Non è un film di fantascienza, è tutto vero. La luna è stata bombardata. La Nasa ha fatto sapere che l’esperimento è riuscito. Una sonda ha lanciato un “proiettile” contro un cratere lunare alla ricerca di eventuali riserve d’acqua. Ora bisognerà studiare i risultati analizzando la nuvola di detriti che si è alzata dopo l’esplosione dentro la quale gli scienziati contano di trovare resti di ghiaccio e vapore.
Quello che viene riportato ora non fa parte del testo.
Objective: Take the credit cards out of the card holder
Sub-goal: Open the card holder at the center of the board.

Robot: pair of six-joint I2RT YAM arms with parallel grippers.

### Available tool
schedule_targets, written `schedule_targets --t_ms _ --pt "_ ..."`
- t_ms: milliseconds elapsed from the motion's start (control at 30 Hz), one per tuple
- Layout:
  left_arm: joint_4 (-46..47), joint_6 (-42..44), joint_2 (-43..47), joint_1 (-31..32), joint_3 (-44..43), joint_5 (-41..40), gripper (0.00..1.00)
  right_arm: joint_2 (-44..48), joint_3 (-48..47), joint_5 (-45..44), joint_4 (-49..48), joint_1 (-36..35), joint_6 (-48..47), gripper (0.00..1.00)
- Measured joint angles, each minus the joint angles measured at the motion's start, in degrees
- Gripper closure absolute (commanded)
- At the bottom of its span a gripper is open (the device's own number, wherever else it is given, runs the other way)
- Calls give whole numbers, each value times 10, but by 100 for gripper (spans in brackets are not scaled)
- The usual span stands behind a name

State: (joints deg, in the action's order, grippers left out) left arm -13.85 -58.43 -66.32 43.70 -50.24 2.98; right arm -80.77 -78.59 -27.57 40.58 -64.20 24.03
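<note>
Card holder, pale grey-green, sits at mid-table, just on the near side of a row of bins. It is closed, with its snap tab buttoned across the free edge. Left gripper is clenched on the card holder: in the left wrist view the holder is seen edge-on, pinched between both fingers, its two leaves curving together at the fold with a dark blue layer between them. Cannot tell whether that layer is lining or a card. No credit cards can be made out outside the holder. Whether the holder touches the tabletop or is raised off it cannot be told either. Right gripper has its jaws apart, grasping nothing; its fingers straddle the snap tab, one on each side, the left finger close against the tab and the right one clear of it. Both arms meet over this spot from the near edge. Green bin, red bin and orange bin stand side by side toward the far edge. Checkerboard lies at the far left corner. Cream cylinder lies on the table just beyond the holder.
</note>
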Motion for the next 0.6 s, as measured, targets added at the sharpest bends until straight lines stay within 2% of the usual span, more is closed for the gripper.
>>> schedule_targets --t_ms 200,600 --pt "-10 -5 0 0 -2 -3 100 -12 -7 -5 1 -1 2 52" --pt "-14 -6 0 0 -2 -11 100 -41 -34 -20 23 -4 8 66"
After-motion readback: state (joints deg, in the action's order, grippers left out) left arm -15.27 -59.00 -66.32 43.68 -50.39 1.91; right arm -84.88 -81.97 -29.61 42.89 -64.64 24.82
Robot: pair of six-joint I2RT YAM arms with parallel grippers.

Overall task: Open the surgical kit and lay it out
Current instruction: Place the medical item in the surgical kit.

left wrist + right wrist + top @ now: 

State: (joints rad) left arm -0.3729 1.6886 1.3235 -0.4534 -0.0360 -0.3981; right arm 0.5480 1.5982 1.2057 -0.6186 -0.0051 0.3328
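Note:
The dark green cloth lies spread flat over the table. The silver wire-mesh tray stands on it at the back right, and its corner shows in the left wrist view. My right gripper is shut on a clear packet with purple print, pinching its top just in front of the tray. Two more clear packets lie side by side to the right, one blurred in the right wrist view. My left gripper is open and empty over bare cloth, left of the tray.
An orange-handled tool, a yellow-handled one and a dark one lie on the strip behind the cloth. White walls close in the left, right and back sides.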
Ovvio ipotizzare – ma è doveroso tenere i piedi per terra - che all’orizzonte c’è ipotesi di una colonia umana fuori dall’atmosfera terrestre. La sonda A segno anche la seconda fase dell’esperimento con la sonda “pastore”, che alle 7,37 (ora della Florida) è precipitata a un paio di chilometri dal punto di impatto del razzo. Il polo sud della Luna ha adesso un nuovo cratere e un pennacchio di polvere lunare che si alza di una decina di chilometri dalla superficie. La sonda ha avuto pochi minuti per misurare e registrare il contenuto del pennacchio di polvere prima dell’impatto. I dati sono stati inviati sulla Terra e verranno analizzati per verificare la presenza di acqua o ghiaccio. La sonda LCROSS (Lunar Crater Observation and Sensing Satellite), partita a giugno dalla base di Cape Canaveral, in Florida, ha lanciato il missile-bomba, un Centaur. La spettacolare missione potrebbe confermare i risultati della sonda indiana Chandrayaan-1, che ha scoperto tracce d’acqua sulla superficie lunare, aprendo scenari di esplorazione alla “Star Trek”, il telefilm cult di fantascienza: la presenza di acqua è, infatti, considerata l’elemento essenziale per un eventuale ritorno dell’uomo sulla Luna, e stavolta per rimanerci, in una base spaziale stabile. Nel programma della Nasa, in attesa dell’approvazione della Casa Bianca, questa ipotesi è fissata per il 2020.